■ What is required
Could you print the stretch of lines below from the one with "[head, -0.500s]" through the one with "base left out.", exactly as they stand and without any pictures?

■ Given records
== Segment start ==

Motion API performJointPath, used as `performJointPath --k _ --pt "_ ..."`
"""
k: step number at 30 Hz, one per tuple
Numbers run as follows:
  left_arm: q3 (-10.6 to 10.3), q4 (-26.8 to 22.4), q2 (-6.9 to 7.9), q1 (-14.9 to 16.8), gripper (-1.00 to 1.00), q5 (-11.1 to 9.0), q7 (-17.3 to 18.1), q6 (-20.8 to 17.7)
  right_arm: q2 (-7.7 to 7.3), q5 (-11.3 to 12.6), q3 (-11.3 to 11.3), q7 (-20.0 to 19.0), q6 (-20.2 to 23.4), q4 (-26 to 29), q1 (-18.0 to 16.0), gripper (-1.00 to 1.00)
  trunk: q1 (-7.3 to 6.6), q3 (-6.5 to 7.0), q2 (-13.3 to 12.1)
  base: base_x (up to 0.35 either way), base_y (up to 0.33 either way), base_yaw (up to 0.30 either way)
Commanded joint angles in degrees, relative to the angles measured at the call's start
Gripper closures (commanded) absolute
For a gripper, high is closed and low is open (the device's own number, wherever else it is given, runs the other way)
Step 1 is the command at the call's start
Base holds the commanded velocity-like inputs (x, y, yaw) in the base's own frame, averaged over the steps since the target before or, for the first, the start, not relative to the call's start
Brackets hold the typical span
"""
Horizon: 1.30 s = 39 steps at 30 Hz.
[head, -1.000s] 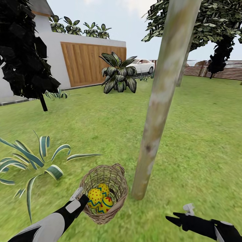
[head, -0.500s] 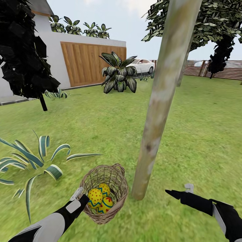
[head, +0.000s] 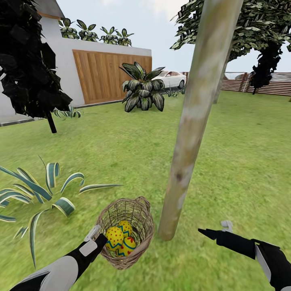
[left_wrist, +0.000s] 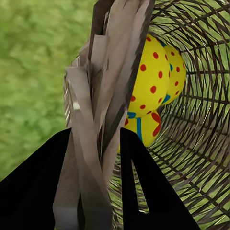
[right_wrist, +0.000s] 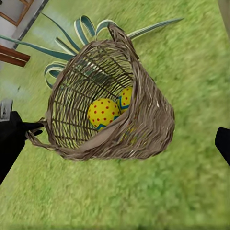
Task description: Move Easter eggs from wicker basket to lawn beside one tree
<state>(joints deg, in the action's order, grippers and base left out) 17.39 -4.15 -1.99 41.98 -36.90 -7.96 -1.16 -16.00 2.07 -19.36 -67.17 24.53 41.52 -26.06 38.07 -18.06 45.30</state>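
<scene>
Three eggs (head: 120, 238) lay in the tilted basket (head: 142, 220) beside the tree (head: 190, 133); the left gripper (head: 95, 236) clenched its rim, so the spread-open right gripper (head: 213, 229) needed a slow, straight reach inside.

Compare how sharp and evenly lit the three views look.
Head view: even daylight, no hard shadows, lawn sharp. Left wrist view: the wicker basket rim looms close and smeared; the grass behind is blurred. Right wrist view: the weave is crisp and the grass softer.
</scene>
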Motion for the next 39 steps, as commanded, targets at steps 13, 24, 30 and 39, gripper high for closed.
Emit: performJointPath --k 13,24,30,39 --pt "0.54 -0.07 -0.04 0.03 1.00 0.16 -0.22 -0.12 0.00 0.04 0.02 0.02 0.52 -0.21 -0.04 -1.00 2.87 -2.41 5.29 0.000 0.000 0.000" --pt "0.54 0.02 -0.04 0.03 1.00 0.16 -0.22 -0.07 0.00 0.12 0.11 0.11 0.43 -0.24 -0.04 -1.00 5.28 -4.38 9.70 0.000 0.000 0.000" --pt "0.54 0.02 -0.04 0.03 1.00 0.16 -0.22 -0.07 0.00 0.04 0.11 0.11 0.43 -0.22 -0.04 -1.00 6.60 -5.46 12.11 0.000 0.000 0.000" --pt "0.54 0.02 -0.04 0.03 1.00 0.16 -0.22 -0.07 0.09 0.04 0.11 0.11 0.35 -0.21 -0.04 -1.00 8.58 -7.08 15.72 0.000 0.000 0.000"
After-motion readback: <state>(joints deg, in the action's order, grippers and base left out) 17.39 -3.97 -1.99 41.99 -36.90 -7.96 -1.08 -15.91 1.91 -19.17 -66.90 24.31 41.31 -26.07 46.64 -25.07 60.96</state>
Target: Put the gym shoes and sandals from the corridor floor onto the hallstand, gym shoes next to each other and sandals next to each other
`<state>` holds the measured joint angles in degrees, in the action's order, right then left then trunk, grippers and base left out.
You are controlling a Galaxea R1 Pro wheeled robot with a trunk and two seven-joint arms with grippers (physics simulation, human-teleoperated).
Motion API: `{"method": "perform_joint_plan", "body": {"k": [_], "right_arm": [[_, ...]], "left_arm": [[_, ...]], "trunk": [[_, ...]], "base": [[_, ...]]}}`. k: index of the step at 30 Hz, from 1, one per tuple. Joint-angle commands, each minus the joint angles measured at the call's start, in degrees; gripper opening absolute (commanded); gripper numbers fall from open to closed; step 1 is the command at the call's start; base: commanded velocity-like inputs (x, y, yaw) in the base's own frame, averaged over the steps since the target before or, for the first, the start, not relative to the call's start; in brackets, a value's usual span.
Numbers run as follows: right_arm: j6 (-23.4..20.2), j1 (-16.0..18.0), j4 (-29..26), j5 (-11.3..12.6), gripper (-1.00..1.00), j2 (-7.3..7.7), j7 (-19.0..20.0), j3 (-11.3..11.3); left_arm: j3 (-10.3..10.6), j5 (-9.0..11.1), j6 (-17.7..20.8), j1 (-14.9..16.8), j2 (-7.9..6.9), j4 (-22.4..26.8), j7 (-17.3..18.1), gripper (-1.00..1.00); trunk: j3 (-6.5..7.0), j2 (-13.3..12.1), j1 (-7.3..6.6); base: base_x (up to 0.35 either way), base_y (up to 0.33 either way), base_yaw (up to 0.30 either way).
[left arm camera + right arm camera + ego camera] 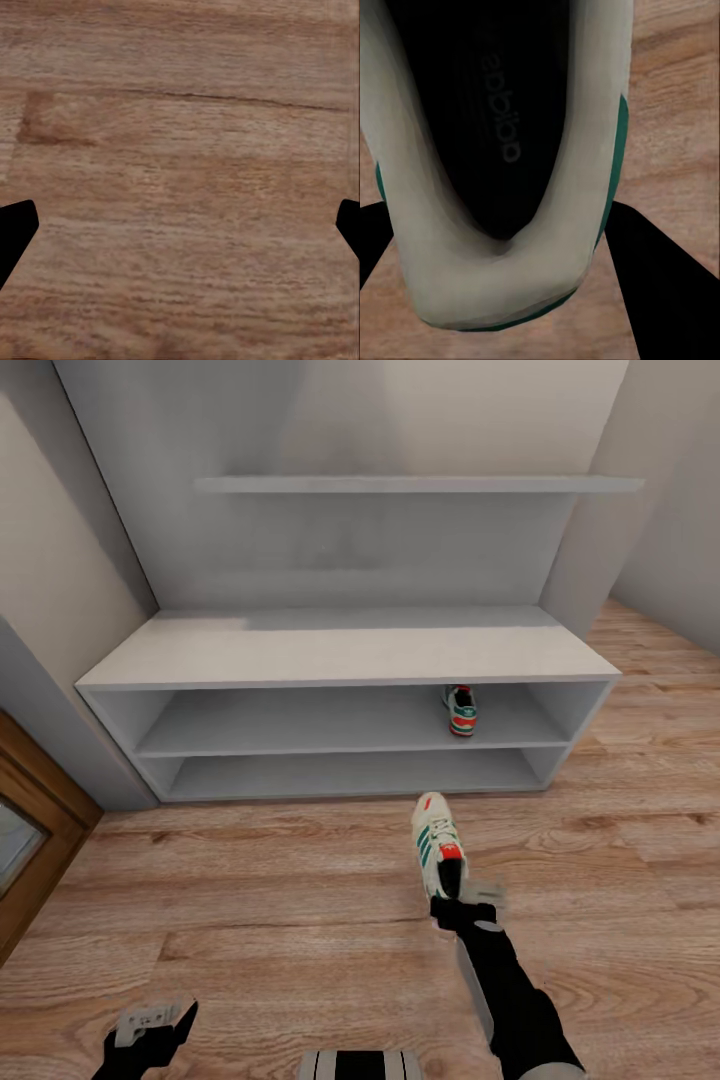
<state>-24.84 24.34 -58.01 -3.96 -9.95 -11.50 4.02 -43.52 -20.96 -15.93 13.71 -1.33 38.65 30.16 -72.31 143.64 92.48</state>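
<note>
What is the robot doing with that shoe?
The robot is tidying shoes onto the grey shoe rack. Its right gripper is shut on the heel of one white gym shoe, holding it over the wooden floor in front of the rack. The matching shoe already sits on the upper low shelf. The left gripper is open and empty near the floor.

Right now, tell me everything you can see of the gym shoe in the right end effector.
The held gym shoe is a white low-top with green side stripes and a red-orange tongue tab. The right end effector grips its heel, toe pointing toward the hallstand, over the corridor floor. The right wrist view shows its dark insole with printed lettering and green heel trim between the fingers.
</note>
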Motion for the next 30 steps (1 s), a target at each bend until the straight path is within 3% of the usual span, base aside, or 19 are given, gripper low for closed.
{"method": "perform_joint_plan", "body": {"k": [1, 4, 7, 8, 11, 12, 17, 21, 26, 30], "right_arm": [[-4.4, 1.2, -2.3, -0.2, -1.00, -0.05, -0.6, -1.4], [-7.9, 4.1, -4.3, -0.2, -1.00, -0.05, -1.8, -2.8], [-8.5, 5.1, -4.5, -0.2, -1.00, -0.05, -4.5, -3.1], [-8.8, 7.5, -4.2, 0.0, -1.00, -0.05, -8.5, -3.3], [-9.0, 9.3, -4.3, 0.0, -1.00, -0.05, -9.3, -3.6], [-9.0, 9.5, -4.5, 0.0, -1.00, -0.05, -9.3, -4.1], [-9.6, 9.7, -4.7, 0.0, -1.00, -0.05, -9.4, -7.0], [-9.7, 9.8, -4.8, 0.0, -1.00, -0.05, -9.4, -7.9], [-9.8, 9.8, -5.7, 0.0, -1.00, -0.05, -9.4, -8.2], [-9.8, 9.8, -6.3, 0.0, -1.00, -0.05, -9.4, -8.2]], "left_arm": [[-0.4, -0.7, -0.4, -0.1, 0.01, 0.3, 1.7, 1.00], [-0.4, -0.8, -0.4, -0.3, -0.12, 0.5, 3.3, 1.00], [-0.2, -1.0, -0.6, -0.4, -0.26, 0.4, 3.7, 1.00], [0.1, -4.7, -2.9, -0.4, -0.38, -0.1, 3.9, 1.00], [0.2, -10.0, -5.9, -0.4, -0.29, -0.5, 5.7, 1.00], [0.2, -10.7, -6.2, -0.4, -0.36, -0.7, 7.1, 1.00], [0.2, -11.7, -6.8, -0.4, -0.67, -0.9, 14.4, 1.00], [0.1, -11.8, -6.8, -0.4, -0.95, -0.8, 19.8, 1.00], [0.2, -11.8, -6.8, -0.4, -0.97, -0.6, 23.7, 1.00], [0.3, -11.8, -6.7, -0.4, -1.02, -0.5, 24.5, 1.00]], "trunk": [[-0.05, 0.0, 0.00], [-0.05, 0.0, 0.00], [-0.05, 0.0, 0.00], [-0.05, 0.0, 0.00], [-0.05, 0.0, 0.00], [-0.05, 0.0, 0.00], [-0.05, 0.0, 0.00], [-0.05, 0.0, 0.00], [-0.05, 0.0, 0.00], [-0.05, 0.0, 0.00]], "base": [[0.000, 0.000, 0.000], [0.000, 0.000, 0.000], [0.000, 0.000, 0.000], [0.000, 0.000, 0.000], [0.000, 0.000, 0.000], [0.000, 0.000, 0.000], [0.000, 0.000, 0.000], [0.000, 0.000, 0.000], [0.000, 0.000, 0.000], [0.005, 0.000, 0.000]]}}
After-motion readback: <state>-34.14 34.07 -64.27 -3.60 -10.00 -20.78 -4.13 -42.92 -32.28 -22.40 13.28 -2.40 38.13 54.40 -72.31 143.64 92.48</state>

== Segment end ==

■ Answer area
[head, -0.500s] 
[head, +0.000s] 
[left_wrist, +0.000s] 
[right_wrist, +0.000s] 
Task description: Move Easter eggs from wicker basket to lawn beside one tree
<state>(joints deg, in the action's order, grippers and base left out) 17.39 -4.15 -1.99 41.98 -36.90 -7.96 -1.16 -16.00 2.07 -19.36 -67.17 24.53 41.52 -26.06 38.07 -18.06 45.30</state>
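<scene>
Three eggs (head: 120, 238) lay in the tilted basket (head: 142, 220) beside the tree (head: 190, 133); the left gripper (head: 95, 236) clenched its rim, so the spread-open right gripper (head: 213, 229) needed a slow, straight reach inside.

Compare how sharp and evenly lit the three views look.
Head view: even daylight, no hard shadows, lawn sharp. Left wrist view: the wicker basket rim looms close and smeared; the grass behind is blurred. Right wrist view: the weave is crisp and the grass softer.
</scene>
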Motion for the next 39 steps, as commanded, targets at steps 13, 24, 30 and 39, gripper high for closed.
Emit: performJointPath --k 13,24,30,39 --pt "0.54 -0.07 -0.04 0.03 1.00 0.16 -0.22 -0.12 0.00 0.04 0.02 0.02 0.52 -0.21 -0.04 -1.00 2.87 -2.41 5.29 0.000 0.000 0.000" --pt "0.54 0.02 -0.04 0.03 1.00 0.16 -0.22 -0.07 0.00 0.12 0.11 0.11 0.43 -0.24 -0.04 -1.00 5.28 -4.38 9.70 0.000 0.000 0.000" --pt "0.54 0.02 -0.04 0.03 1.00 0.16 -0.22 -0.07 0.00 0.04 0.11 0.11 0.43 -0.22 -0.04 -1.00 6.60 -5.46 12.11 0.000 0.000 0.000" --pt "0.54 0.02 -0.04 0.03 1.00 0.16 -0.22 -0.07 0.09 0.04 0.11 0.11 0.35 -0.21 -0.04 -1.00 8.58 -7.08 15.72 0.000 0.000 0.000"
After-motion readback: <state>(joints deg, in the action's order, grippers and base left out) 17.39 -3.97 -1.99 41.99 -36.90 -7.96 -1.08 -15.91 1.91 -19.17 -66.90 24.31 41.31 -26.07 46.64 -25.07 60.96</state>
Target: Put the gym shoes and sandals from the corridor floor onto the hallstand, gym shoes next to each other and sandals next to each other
`<state>` holds the measured joint angles in degrees, in the action's order, right then left then trunk, grippers and base left out.

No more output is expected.